The Kentucky Open Government Coalition watched the nonpartisan judicial race with great interest, knowing that a substantial number of open records cases begin in the Franklin Circuit Court and that Shepherd’s track record on open government disputes is a strong one.
This is not to say that we have always agreed with Shepherd. But he has been a steady voice of reason in a fractious area of law that, at its most basic level, enables the public to hold its public servants accountable.
It was Shepherd who, in litigation concluded at the trial court level in 2014, exposed a “culture of secrecy” within the Cabinet for Health and Family Services that rendered it “institutionally incapable of recognizing and implementing the clear requirement of the law," obscuring failures in child protective services documented in jealously guarded child fatality and near fatality records.
It was Shepherd who rejected the Bevin administration’s attempt to illegally conceal the actuarial analysis of the former governor’s later discredited 2017 pension reform plan. “The stakes are so high,” Shepherd ruled “the need for full public disclosure of all relevant information to inform public debate is equally high.”
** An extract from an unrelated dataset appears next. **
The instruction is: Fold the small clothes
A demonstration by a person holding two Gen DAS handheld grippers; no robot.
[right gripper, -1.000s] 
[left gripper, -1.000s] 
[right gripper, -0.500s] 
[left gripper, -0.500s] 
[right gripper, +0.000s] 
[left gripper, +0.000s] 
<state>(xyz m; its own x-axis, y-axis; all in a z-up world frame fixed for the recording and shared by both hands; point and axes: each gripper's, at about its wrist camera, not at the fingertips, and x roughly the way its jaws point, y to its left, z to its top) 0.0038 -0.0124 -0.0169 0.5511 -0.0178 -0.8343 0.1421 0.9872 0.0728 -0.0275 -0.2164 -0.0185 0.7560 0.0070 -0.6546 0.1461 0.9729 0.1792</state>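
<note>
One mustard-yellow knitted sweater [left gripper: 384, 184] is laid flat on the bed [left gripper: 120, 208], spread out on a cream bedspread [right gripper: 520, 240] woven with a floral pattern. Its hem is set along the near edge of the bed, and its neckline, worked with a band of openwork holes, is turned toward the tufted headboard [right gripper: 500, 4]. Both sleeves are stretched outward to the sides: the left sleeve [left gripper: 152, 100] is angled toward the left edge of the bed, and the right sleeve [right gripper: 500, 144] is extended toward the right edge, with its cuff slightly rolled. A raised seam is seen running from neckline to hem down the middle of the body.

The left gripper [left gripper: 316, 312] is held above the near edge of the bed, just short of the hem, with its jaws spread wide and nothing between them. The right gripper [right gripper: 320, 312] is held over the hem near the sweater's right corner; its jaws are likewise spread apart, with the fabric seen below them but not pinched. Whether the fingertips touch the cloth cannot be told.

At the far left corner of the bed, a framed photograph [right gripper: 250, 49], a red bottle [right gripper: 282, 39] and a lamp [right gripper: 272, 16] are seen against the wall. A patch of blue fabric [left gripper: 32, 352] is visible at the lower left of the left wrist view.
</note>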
And it was Shepherd who, in a recent open records trifecta:
• rejected the Kentucky Public Pension Authority’s denial of Louisville attorneys Jordan White’s and Glenn Cohen’s open records requests for the Calcaterra Pollack investigative report into improper and illegal investment activities by the Kentucky Retirement Systems, declaring “the public paid $1.2 million dollars for the report. The public has a right to know its contents and decide if it got what it paid for”;
• rejected the Kentucky Attorney General misplaced reliance on the preliminary documents and law enforcement exceptions to the open records law, ruling that Daniel Cameron violated the open records law in denying American Oversight access to records related to his election integrity task force. Shepherd rejected Cameron’s effort to shift the burden to the public, declaring that a requester “cannot be expected to know all relevant search terms or places where the agency may file such records. To place that burden on the requestor is to invite the agency to hide relevant records that are obscurely labeled or stored in deep recesses of its bureaucratic records system. It is the duty of the agency to conduct and open, thorough, and good faith search of its records in response to an Open Records request”; and
• rejected Kentucky State University Foundation’s argument that it is not a public agency and therefore not subject to the open records law. “As an arm of Kentucky State University [that exists solely] for the purpose of fundraising and support of KSU’s students, faculty, programs and mission,” he found, the foundation is accountable to the public through its records. “If the principal (KSU) is subject to the Open Records Act, then the agent (KSU Foundation) must also be subject to the Open Records Act.”
Were it otherwise, “the plain requirements of the Open Records Act would be ridiculously easy to circumvent, the stewardship of funds held in trust for a public university would be shielded from public scrutiny, and the purpose of the Open Records Act would be completely thwarted.”
Simply put, Shepherd has a firm grasp of the open records law, the policies that support it, and the inclination of some public agencies to expend enormous energy (and taxpayer dollars) to circumvent it.
His victory is, in no small part, a victory for open government.